(Data items)
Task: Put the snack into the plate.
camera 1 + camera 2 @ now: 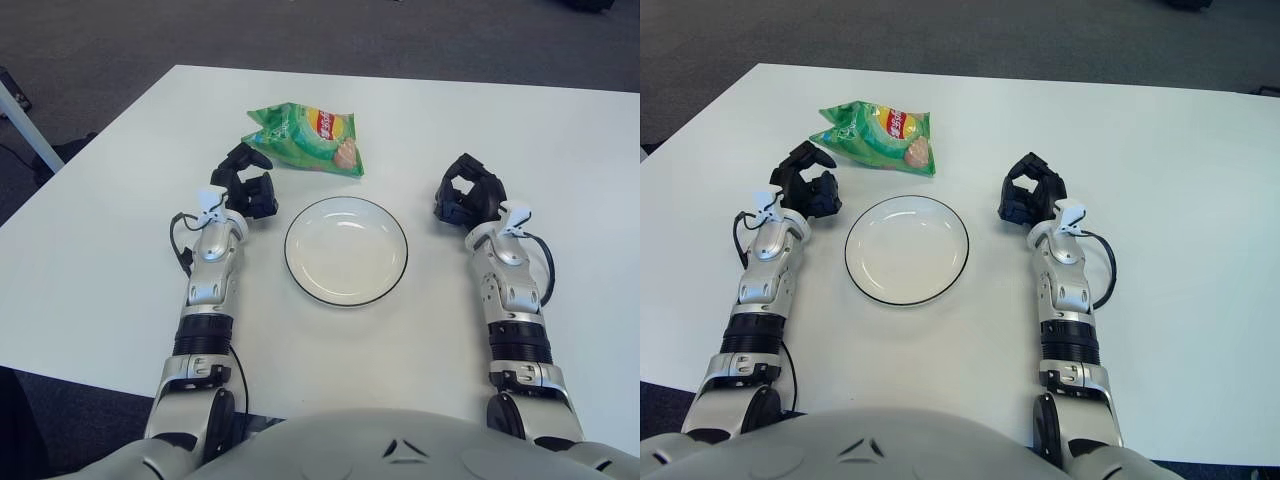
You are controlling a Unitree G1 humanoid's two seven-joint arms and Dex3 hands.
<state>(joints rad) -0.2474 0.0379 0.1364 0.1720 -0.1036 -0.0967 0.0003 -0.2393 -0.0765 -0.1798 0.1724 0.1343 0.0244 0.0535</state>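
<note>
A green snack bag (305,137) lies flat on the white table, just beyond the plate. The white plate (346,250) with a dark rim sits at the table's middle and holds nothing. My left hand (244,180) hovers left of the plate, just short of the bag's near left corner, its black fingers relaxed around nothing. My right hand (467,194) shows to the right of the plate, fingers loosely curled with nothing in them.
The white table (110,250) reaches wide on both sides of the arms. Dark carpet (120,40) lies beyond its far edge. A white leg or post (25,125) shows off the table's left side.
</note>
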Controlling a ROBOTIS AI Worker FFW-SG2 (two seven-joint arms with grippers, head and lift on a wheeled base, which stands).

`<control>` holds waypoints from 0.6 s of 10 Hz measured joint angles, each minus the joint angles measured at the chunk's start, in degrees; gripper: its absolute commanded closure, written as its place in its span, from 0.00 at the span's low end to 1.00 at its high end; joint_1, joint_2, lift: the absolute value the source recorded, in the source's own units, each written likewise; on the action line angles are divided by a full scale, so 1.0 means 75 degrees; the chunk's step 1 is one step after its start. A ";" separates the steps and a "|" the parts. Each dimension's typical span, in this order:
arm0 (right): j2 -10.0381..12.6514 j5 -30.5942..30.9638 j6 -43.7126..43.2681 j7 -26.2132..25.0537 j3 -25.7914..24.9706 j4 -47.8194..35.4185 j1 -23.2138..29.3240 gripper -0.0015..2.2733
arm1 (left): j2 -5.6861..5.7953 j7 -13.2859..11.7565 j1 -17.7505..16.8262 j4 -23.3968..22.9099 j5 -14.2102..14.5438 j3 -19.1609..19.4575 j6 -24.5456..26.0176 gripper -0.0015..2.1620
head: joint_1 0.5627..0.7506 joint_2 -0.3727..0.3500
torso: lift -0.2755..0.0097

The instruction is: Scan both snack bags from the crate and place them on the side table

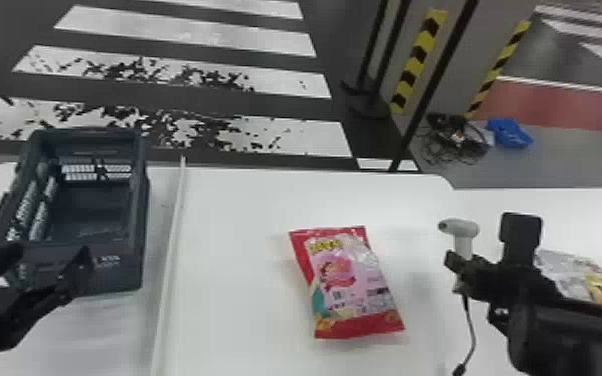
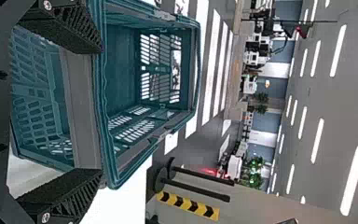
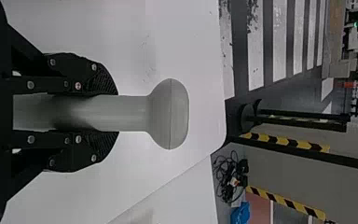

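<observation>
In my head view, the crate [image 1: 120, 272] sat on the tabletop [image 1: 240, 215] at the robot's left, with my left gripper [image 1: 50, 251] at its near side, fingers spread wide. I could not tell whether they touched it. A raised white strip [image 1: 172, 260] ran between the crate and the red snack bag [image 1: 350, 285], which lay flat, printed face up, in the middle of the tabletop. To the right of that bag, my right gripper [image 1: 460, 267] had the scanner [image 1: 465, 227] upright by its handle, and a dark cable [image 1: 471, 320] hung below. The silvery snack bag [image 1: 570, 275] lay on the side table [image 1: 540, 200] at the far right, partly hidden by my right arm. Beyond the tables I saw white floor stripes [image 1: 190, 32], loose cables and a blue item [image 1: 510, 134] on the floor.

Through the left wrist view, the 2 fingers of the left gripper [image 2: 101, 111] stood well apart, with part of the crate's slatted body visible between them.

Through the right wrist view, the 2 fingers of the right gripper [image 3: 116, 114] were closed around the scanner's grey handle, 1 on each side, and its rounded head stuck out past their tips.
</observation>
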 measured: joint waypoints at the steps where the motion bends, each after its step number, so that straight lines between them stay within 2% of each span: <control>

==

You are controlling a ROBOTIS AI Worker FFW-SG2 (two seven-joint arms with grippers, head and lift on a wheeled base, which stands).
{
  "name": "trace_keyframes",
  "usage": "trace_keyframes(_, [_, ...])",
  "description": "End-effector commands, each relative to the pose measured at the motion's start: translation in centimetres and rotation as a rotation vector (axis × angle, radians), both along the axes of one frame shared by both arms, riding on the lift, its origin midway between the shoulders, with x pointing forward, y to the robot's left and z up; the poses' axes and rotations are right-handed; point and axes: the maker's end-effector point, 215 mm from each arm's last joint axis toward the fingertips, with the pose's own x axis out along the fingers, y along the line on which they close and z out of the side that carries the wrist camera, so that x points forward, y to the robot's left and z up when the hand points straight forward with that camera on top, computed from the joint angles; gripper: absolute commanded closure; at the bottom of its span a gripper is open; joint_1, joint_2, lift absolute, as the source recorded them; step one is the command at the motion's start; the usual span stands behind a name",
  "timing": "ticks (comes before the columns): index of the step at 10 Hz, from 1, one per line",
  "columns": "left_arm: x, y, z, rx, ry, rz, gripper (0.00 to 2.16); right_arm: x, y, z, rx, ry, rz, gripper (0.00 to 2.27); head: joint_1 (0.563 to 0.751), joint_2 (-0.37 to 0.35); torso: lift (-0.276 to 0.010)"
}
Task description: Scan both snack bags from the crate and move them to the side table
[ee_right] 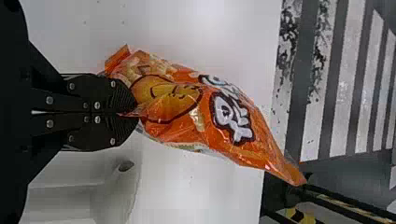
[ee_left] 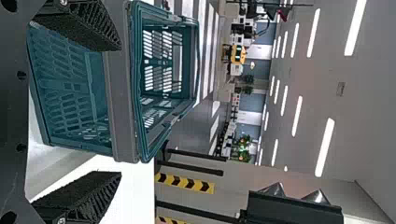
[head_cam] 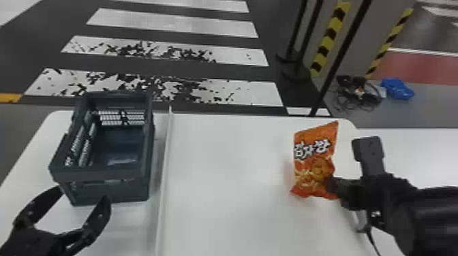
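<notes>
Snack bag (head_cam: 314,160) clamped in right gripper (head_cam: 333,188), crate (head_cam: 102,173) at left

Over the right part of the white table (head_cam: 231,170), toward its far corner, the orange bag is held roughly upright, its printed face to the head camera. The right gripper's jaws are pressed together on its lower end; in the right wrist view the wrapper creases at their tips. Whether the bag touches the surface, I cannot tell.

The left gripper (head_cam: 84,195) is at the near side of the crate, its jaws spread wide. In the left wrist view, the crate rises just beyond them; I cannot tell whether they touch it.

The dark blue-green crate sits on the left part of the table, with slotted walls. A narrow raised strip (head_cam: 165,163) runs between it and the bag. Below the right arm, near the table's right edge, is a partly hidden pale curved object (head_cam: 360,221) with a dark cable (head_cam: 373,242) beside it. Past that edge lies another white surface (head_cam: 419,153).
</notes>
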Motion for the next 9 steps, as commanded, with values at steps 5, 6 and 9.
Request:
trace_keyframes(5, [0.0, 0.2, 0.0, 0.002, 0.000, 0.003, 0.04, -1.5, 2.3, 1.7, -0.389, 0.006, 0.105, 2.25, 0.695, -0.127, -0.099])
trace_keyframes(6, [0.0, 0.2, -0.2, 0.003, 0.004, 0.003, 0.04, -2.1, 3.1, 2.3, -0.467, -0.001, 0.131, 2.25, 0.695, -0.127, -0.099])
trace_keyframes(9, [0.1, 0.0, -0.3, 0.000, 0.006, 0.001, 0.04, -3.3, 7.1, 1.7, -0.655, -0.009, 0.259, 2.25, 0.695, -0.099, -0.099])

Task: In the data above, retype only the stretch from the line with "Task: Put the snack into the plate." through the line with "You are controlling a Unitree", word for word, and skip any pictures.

Output of the exercise:
Task: Put the snack into the plate.
camera 1 + camera 2 @ now: 
You are controlling a Unitree G1 humanoid's two seven-joint arms and Dex3 hands.

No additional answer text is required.